A surge in COVID-19 cases and the emergence of the Omicron variant will dent global demand for oil, the International Energy Agency (IEA) said on Tuesday, but the broader picture is one of increasing output set to top demand this month and soar next year.
“The surge in new COVID-19 cases is expected to temporarily slow, but not upend, the recovery in oil demand that is underway,” the Paris-based IEA said in its monthly oil report.
“New containment measures put in place to halt the spread of the virus are likely to have a more muted impact on the economy versus previous COVID waves,” it said.
Oil prices eked out small gains on Tuesday, recouping losses earlier in the day triggered by investor worries about demand after renewed restrictions were imposed in Europe and Asia amid a rise in coronavirus cases.
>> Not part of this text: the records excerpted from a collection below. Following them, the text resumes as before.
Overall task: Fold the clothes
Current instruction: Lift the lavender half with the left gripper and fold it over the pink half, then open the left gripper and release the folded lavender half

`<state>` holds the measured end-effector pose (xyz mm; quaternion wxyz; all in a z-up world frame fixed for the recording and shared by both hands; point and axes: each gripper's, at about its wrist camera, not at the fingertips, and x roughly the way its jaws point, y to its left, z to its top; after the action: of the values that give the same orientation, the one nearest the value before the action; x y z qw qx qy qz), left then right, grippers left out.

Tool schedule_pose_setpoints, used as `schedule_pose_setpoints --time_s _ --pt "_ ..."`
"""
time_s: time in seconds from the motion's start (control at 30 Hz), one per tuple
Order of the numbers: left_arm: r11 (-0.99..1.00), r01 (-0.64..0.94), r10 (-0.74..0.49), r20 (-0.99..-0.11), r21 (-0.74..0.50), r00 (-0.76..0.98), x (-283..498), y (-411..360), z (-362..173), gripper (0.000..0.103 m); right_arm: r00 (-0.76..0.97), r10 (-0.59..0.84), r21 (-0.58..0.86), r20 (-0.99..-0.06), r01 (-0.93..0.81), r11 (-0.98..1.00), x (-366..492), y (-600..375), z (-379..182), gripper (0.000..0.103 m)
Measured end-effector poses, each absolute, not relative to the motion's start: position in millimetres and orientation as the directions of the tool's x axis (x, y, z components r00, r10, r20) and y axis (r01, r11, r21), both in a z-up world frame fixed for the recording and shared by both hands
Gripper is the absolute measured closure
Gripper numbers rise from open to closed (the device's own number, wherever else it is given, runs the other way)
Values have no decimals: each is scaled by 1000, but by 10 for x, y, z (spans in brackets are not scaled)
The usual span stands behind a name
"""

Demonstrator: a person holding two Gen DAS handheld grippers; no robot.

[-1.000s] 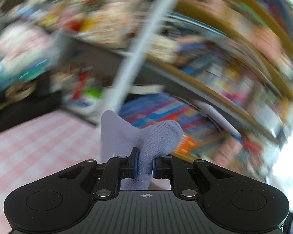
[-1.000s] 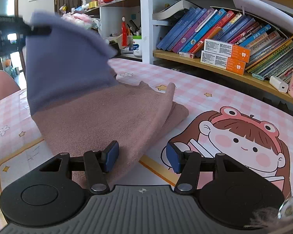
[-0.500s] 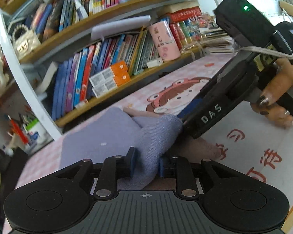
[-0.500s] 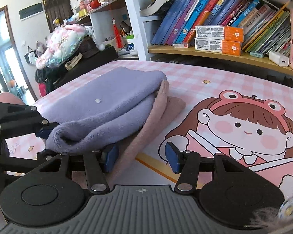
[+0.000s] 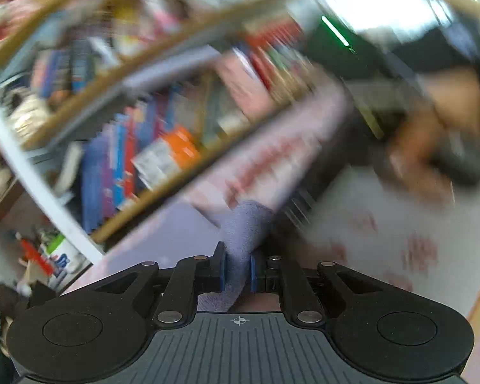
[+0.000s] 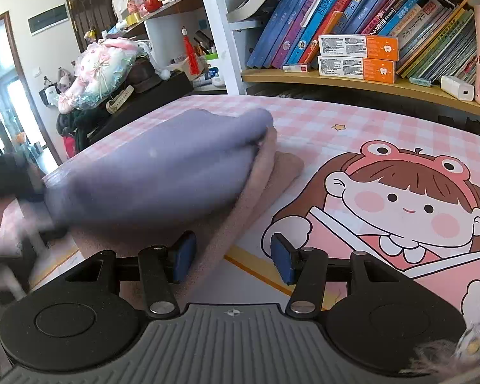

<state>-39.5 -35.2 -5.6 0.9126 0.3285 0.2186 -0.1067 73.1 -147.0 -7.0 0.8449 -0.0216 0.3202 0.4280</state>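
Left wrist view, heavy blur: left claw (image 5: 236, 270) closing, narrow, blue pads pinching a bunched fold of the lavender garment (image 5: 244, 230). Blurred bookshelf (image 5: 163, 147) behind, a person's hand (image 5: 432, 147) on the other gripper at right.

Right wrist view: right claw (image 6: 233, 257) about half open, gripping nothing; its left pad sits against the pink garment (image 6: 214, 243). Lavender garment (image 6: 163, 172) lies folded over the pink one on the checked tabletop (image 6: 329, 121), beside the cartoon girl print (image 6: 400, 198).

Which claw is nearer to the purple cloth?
Left. The left claw is closing with a bunch of the purple cloth between its pads. The right claw stands open beside it, over the pink cloth.
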Motion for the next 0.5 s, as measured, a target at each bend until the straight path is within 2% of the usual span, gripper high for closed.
schedule_pose_setpoints --time_s 0.2,0.43,0.5 --pt "761 347 -43 -491 549 870 -348 -366 -124 88 429 710 246 -559 -732 636 736 -1482 -70 54" --pt "763 346 -43 -491 546 870 -390 -362 -84 85 446 707 256 -550 -715 650 753 -1481 -83 48" --pt "763 346 -45 -488 546 871 -406 -358 -74 80 453 707 271 -543 -703 658 768 -1480 -89 48"
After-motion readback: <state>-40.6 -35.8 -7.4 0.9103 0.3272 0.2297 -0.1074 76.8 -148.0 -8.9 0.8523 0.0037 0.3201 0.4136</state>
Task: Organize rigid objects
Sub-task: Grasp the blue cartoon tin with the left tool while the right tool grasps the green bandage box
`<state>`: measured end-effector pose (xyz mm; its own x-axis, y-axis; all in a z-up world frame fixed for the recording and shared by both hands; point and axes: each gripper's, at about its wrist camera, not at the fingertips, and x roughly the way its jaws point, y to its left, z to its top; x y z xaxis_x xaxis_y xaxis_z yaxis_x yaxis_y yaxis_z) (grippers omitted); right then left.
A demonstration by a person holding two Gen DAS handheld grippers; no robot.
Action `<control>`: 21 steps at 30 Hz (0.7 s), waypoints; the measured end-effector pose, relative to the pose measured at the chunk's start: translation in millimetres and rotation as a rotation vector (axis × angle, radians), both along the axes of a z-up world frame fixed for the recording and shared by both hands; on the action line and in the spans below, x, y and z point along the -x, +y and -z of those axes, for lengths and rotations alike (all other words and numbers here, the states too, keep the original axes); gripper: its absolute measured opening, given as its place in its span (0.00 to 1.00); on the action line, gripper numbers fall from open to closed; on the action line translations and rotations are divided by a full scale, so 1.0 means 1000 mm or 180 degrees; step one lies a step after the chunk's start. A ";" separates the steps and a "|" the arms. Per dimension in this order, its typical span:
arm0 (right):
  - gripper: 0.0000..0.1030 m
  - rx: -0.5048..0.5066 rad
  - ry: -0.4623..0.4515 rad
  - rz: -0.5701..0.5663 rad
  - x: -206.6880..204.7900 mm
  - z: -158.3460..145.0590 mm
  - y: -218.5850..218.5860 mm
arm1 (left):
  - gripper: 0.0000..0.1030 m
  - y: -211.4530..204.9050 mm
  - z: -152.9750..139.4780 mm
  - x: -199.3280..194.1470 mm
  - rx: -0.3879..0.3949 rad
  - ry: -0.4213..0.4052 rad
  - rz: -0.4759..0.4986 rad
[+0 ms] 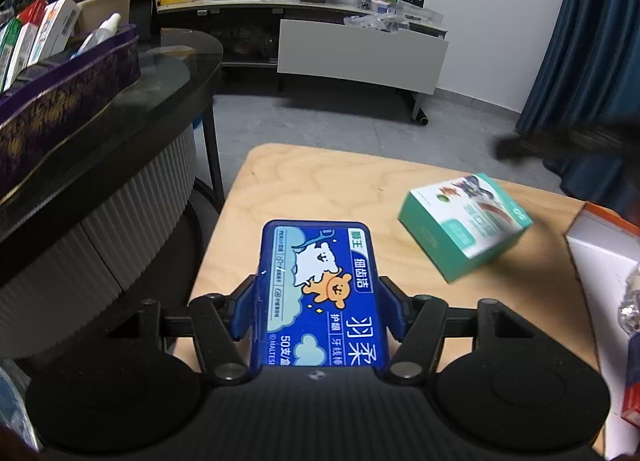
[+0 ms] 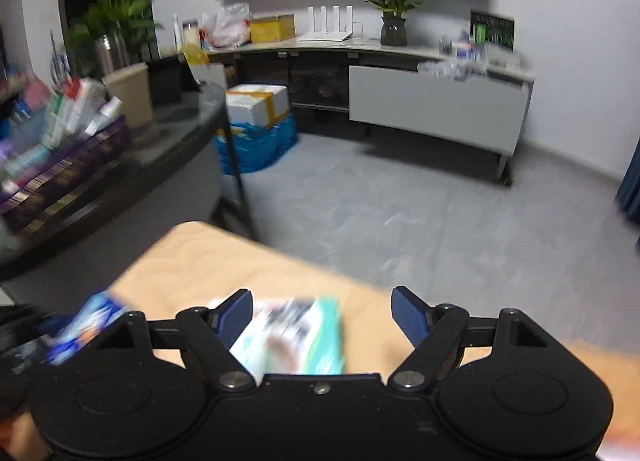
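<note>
Left gripper [image 1: 318, 311] is clamping the blue floss box [image 1: 320, 293] at lower centre; right gripper [image 2: 322, 319], spread wide, is hovering over the green box [image 2: 296, 337]. Likely next: closing squarely on it.

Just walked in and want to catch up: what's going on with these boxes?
A person is sorting small boxes with two handheld grippers. The left gripper is shut on a blue floss-pick box, holding it above the wooden table. The right gripper is open, its fingers on either side of a teal box that lies on the table; that view is blurred, so contact is unclear. To the left, a purple tray on the dark table already holds other boxes.
</note>
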<state>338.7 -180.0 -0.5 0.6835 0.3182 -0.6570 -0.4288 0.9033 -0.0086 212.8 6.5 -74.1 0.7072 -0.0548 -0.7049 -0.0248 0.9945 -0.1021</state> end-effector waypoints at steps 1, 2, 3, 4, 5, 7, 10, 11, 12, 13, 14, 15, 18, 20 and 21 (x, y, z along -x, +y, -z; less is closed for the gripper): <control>0.87 0.0090 -0.0023 -0.0014 -0.010 0.002 0.009 | 0.62 0.000 0.000 0.002 0.0054 0.0012 -0.0016; 0.87 0.0176 -0.0046 0.0003 -0.020 0.005 0.018 | 0.62 0.000 0.000 0.004 0.0102 0.0019 -0.0021; 0.87 0.0284 -0.0042 0.0045 -0.029 0.009 0.025 | 0.61 -0.001 0.001 0.006 0.0114 0.0029 -0.0015; 0.87 0.0404 0.0000 0.0094 -0.039 0.014 0.032 | 0.62 -0.003 0.001 0.008 0.0108 0.0039 -0.0004; 0.87 0.0523 0.0088 0.0136 -0.047 0.021 0.036 | 0.62 -0.004 0.003 0.010 0.0099 0.0050 0.0022; 0.87 0.0758 0.0324 0.0189 -0.055 0.035 0.037 | 0.62 -0.007 0.005 0.014 0.0054 0.0066 0.0053; 0.87 0.0941 0.0535 0.0261 -0.037 0.045 0.022 | 0.62 -0.003 0.004 0.014 0.0023 0.0031 0.0044; 0.87 0.0924 0.0601 0.0259 -0.026 0.046 0.013 | 0.62 -0.001 0.004 0.013 0.0049 0.0029 0.0031; 0.87 0.0863 0.0671 0.0244 -0.012 0.046 0.004 | 0.62 0.001 0.005 0.012 0.0081 0.0028 0.0010; 0.87 0.0804 0.0753 0.0224 0.000 0.045 -0.005 | 0.62 0.003 0.005 0.012 0.0095 0.0026 -0.0008; 0.87 0.0711 0.0762 0.0200 0.014 0.043 -0.013 | 0.62 0.004 0.005 0.012 0.0089 0.0017 -0.0026; 0.87 0.0559 0.0729 0.0166 0.027 0.040 -0.021 | 0.61 0.005 0.006 0.014 0.0086 0.0008 -0.0038; 0.87 -0.0212 0.0742 0.0014 0.055 0.027 -0.040 | 0.61 0.005 0.006 0.015 0.0081 0.0012 -0.0059; 0.88 -0.0496 0.0738 -0.0151 0.066 0.024 -0.036 | 0.61 0.004 0.005 0.016 0.0070 0.0008 -0.0086; 0.88 -0.0465 0.0713 -0.0130 0.068 0.024 -0.028 | 0.61 0.002 0.004 0.017 0.0050 -0.0002 -0.0090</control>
<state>270.9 -208.0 -24.8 0.5108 0.4452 -0.7355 -0.4414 0.8699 0.2200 195.7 8.4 -77.9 0.7091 -0.0457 -0.7036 -0.0528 0.9916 -0.1177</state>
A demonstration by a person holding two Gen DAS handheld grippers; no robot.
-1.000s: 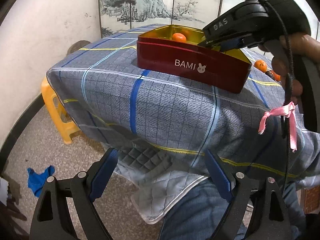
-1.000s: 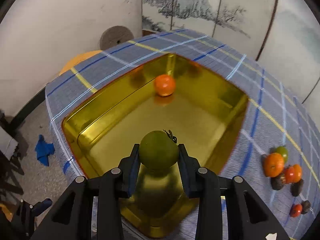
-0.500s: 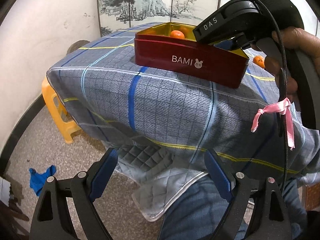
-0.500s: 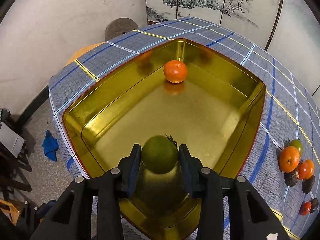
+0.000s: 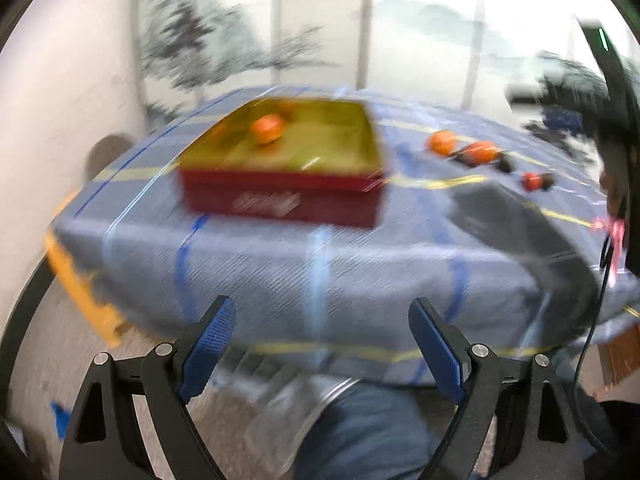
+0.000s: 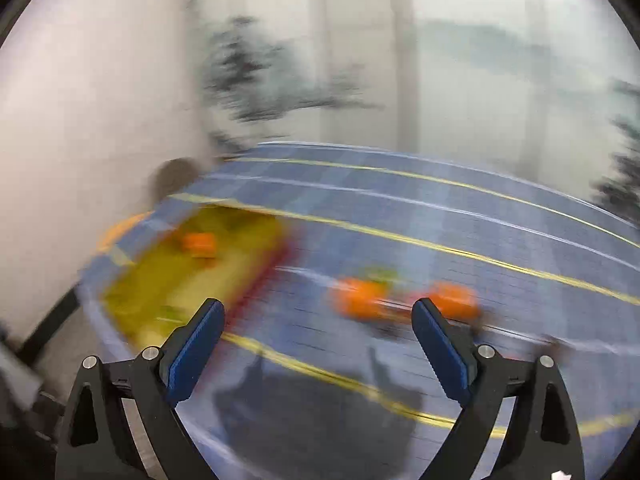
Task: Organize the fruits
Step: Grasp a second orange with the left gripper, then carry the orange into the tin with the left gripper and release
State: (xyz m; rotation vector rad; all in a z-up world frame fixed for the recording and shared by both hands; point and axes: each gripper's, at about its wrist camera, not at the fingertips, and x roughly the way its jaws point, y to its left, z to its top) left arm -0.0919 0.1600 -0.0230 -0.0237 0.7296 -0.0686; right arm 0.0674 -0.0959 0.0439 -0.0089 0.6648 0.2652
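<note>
Both views are motion-blurred. A red tin with a gold inside (image 5: 280, 196) stands on the blue checked tablecloth (image 5: 360, 252); an orange fruit (image 5: 267, 129) lies in it. The tin also shows at the left in the right wrist view (image 6: 192, 276), with the orange fruit (image 6: 198, 243) and a green blur (image 6: 170, 312) inside. Loose orange fruits (image 6: 362, 300) and dark ones lie on the cloth to the tin's right (image 5: 478, 152). My left gripper (image 5: 322, 336) is open and empty below the table edge. My right gripper (image 6: 318, 336) is open and empty above the cloth, right of the tin.
A yellow stool (image 5: 80, 292) stands under the table's left side. A painted folding screen (image 5: 248, 40) and a white wall are behind. The person's jeans-clad leg (image 5: 360, 432) is in front of the table. The right gripper's handle and hand (image 5: 612, 160) are at the right edge.
My right gripper has opened and let go of the green fruit in the tin, then swung right toward the loose fruits. My left gripper view has risen and shifted.
</note>
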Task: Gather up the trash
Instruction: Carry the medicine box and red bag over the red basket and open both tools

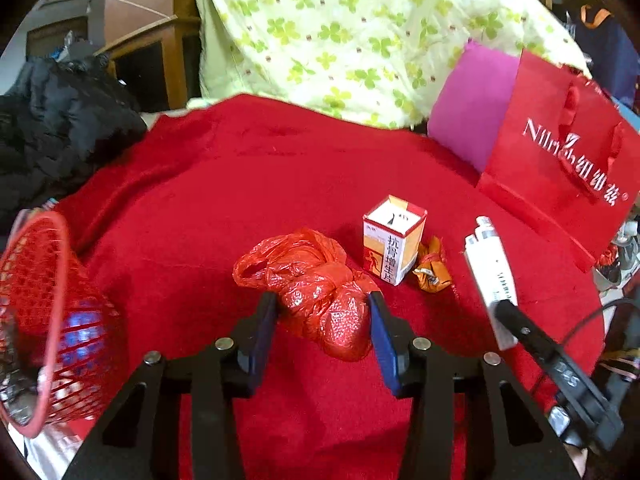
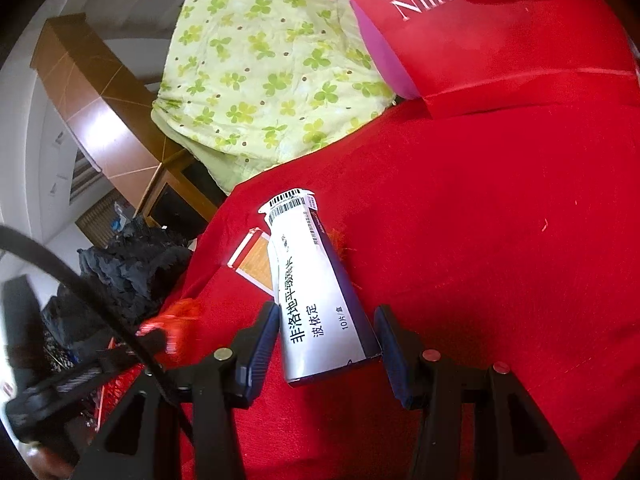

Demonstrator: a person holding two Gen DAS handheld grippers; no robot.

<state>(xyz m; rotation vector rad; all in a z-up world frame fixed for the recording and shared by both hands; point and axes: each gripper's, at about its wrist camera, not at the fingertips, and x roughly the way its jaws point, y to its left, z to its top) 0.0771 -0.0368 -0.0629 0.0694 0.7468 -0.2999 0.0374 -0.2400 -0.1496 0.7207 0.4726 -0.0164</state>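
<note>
A crumpled red plastic bag (image 1: 320, 292) hangs just above the red blanket (image 1: 240, 184), with my left gripper (image 1: 323, 298) shut on it and both blue pads pressing its sides. My right gripper (image 2: 328, 310) is shut on a long white and purple medicine box (image 2: 316, 280), which also shows at the right of the left wrist view (image 1: 490, 276). A small orange and white medicine box (image 1: 394, 246) stands upright on the blanket. Beside it lies a crumpled orange wrapper (image 1: 432, 266). A red mesh basket (image 1: 52, 320) sits at the left, tilted, with trash inside.
A red paper gift bag (image 1: 560, 168) and a purple sheet (image 1: 468, 112) stand at the back right. A green clover quilt (image 1: 340, 40) is piled behind the blanket. A black jacket (image 1: 52, 128) lies at the left, wooden furniture (image 1: 160, 52) beyond it.
</note>
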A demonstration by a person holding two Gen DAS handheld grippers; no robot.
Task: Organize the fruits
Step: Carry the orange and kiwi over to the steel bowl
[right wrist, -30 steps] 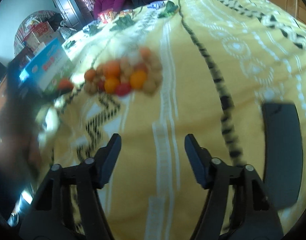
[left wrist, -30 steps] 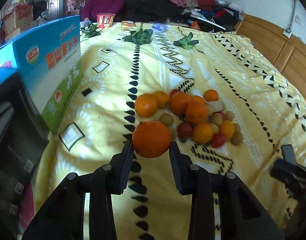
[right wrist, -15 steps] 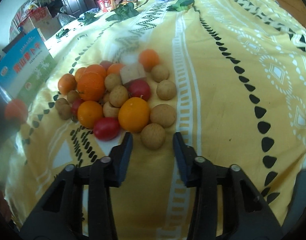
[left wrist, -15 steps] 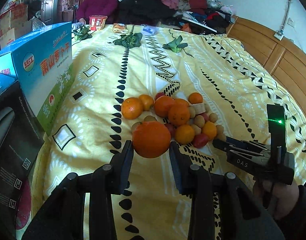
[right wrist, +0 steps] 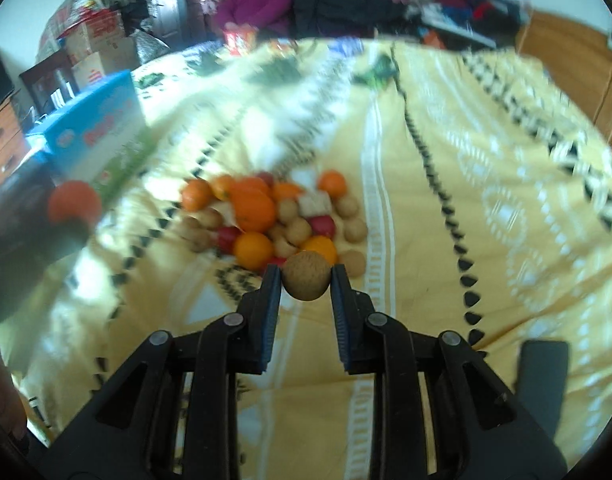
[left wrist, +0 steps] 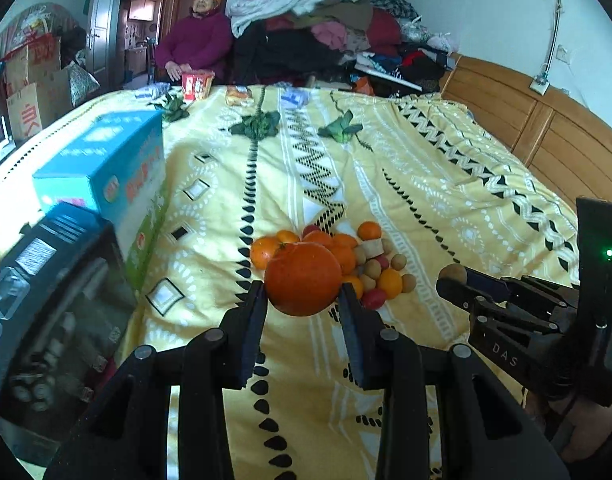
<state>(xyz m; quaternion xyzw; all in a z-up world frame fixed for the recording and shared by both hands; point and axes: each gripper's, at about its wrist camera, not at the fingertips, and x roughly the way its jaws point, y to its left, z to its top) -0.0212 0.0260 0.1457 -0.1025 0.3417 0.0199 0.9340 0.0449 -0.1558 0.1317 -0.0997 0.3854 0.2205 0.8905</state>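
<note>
My left gripper (left wrist: 302,300) is shut on a large orange (left wrist: 303,279) and holds it above the yellow bedspread (left wrist: 425,184), near side of the fruit pile (left wrist: 345,260). My right gripper (right wrist: 306,276) is shut on a small round brown fruit (right wrist: 306,281), lifted just in front of the pile (right wrist: 274,216) of oranges, red fruits and brown fruits. The right gripper also shows in the left wrist view (left wrist: 451,280), to the right of the pile. The orange in the left gripper shows blurred in the right wrist view (right wrist: 74,201).
A blue and green carton (left wrist: 106,184) and a dark box (left wrist: 46,300) stand at the bed's left edge. Leafy greens (left wrist: 258,126) and snack packets (left wrist: 197,84) lie at the far end, where a person (left wrist: 198,40) sits. A wooden headboard (left wrist: 545,132) runs along the right.
My right gripper closed on the brown fruit at the pile's near edge and lifted it. My left gripper rose with the orange still held.
</note>
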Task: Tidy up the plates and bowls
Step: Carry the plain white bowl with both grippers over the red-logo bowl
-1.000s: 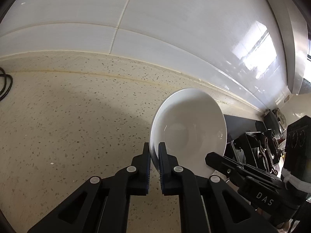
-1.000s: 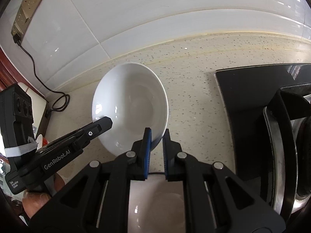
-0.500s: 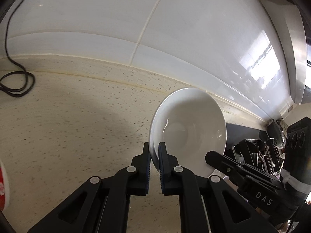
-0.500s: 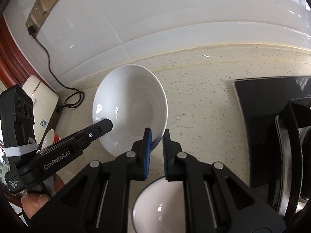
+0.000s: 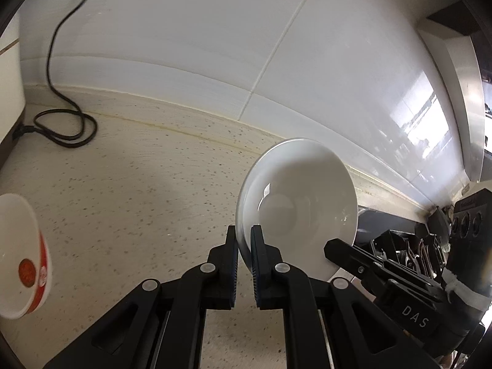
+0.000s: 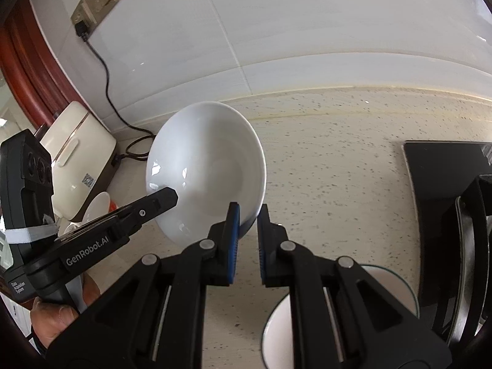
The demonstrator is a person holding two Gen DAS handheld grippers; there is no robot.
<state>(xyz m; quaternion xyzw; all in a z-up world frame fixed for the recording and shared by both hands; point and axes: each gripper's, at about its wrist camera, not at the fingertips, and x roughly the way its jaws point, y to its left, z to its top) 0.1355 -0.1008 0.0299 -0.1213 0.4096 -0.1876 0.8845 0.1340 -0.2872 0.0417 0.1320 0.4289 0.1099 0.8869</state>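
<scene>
A white bowl [image 5: 301, 196] hangs above the speckled counter [image 5: 129, 203], held by its rim on two sides. My left gripper [image 5: 244, 240] is shut on its near-left rim. My right gripper [image 6: 247, 220] is shut on the opposite rim of the same white bowl [image 6: 209, 166]. Each gripper shows in the other's view: the right gripper [image 5: 369, 261] and the left gripper [image 6: 147, 206]. A red-and-white bowl [image 5: 24, 255] sits at the left edge. Another white bowl [image 6: 286, 332] lies on the counter under my right gripper.
A black cable [image 5: 61, 129] coils by the tiled wall. A cream appliance [image 6: 77, 160] stands at the far left, with small white dishes [image 6: 98, 203] beside it. A black stove [image 6: 446, 184] with a pan fills the right side.
Both grippers have carried the white bowl to the left along the counter. The cable, the cream appliance and the red-and-white bowl have come into view.
</scene>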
Brent crude oil futures gained 25 cents, or 0.3%, to $74.64 a barrel by 0732 GMT, while U.S. West Texas Intermediate (WTI) crude futures increased by 19 cents, or 0.3%, to $71.48.
“Energy traders don’t want to bet against OPEC+ but all the short-term risks from Omicron to Fed tightening is proving to be very disruptive to the short-term outlook for oil prices,” said Edward Moya, senior analyst at OANDA.
“The virus spread across Europe is delivering a bigger hit than expected and when you calculate family gatherings for the holidays, the short-term outlook could get slashed over the next month.”